The fan and compressor operating frequency is linked: when the indoor load is large, the compressor should increase the frequency to match the increased cooling capacity, while increasing the frequency of the fan; when the strong mode is turned on, the indoor air supply speed increases, and the frequency of fan and compressor also increases together. The specific control strategy is shown in Fig. 4. When the compressor frequency was low in normal working mode, the fan also maintained the minimum working frequency; when the user wanted to increase the air supply speed or cooling capacity, the compressor and fan frequency increased together until reaching the maximum working frequency.

images

Figure 4: Control strategy of the fan

2.3 Control Strategy of the Ice Thermal Storage Module

The ice thermal storage system is used to transfer peak load and reduce cost in buildings, and its control strategy can greatly affect the economy of the system.

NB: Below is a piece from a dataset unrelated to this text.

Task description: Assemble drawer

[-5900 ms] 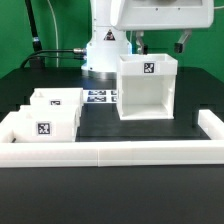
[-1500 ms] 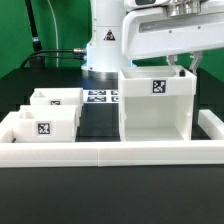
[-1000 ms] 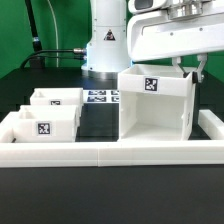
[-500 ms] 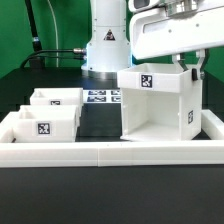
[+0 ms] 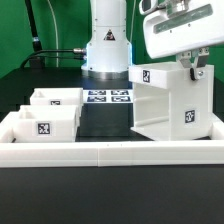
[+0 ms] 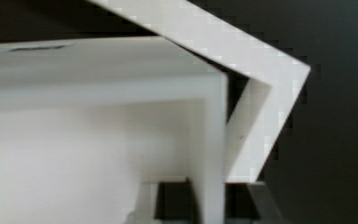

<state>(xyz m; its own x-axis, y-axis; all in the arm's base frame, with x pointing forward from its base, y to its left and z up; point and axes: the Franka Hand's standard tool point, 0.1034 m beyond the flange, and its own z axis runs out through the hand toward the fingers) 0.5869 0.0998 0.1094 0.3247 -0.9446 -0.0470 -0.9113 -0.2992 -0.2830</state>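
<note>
The white drawer box [image 5: 172,100], open at the front and tagged on its top and side, stands on the exterior view's right, tilted and turned. My gripper [image 5: 190,62] is shut on its upper right wall; one finger [image 5: 186,58] shows at the top edge. In the wrist view the wall [image 6: 218,150] runs between my two dark fingers [image 6: 172,203]. Two small white drawer trays with tags [image 5: 57,101] [image 5: 42,124] sit on the exterior view's left.
A white U-shaped fence [image 5: 110,151] borders the black table at the front and sides. The marker board [image 5: 106,97] lies by the robot base [image 5: 105,50] at the back.
The drawer box has been turned and carried toward the exterior view's right in my gripper, its open front swinging away and a tagged side now facing the camera.
</note>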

Hajiah et al. [23,24] reported that the ice thermal storage (ITS) system can resolve both the peak-valley difference increasing and the mismatch problems due to the fact that the time of generation of cooling energy is separated from the time of its use. The ice thermal storage and control strategy is shown in Fig. 5. The ice storage period was 23:00 to 6:00. When the DC inverter heat pump set operated during the day, the ice storage system at night supplemented the load generated in the room during the period when the heat pump did not operate due to the DC bus voltage fluctuation, ensuring stability of the indoor temperature.

images

Figure 5: Control strategy of the ice storage system

2.4 Control Strategy of the DC Inverter Heat Pump

Liao et al. [25] summarized that traditional control strategies for heat pump system include: total cooling load-based sequencing control, return water temperature-based sequencing control, bypass flow-based sequencing control, and direct power-based sequencing control. The DC inverter heat pump control strategy in this paper was a load-based sequencing control, and the control flowchart is shown in Fig. 6. The input parameters include room temperature, bus voltage and air supply temperature. The corresponding compressor operation mode was selected after judging the bus voltage range. When the bus voltage was within 90%–105% of the rated voltage range, the equipment was able to operate normally according to its technical indicators and functions. When the DC bus voltage exceeded 90%–105% rated voltage range and was still within 80%–107% of the rated voltage range, the equipment could operate at reduced frequency. In other cases, the DC inverter heat pump set will stop the machine and the system will use the ice storage to supply cooling to the indoors. The heat pump set parameters used are shown in Table 2.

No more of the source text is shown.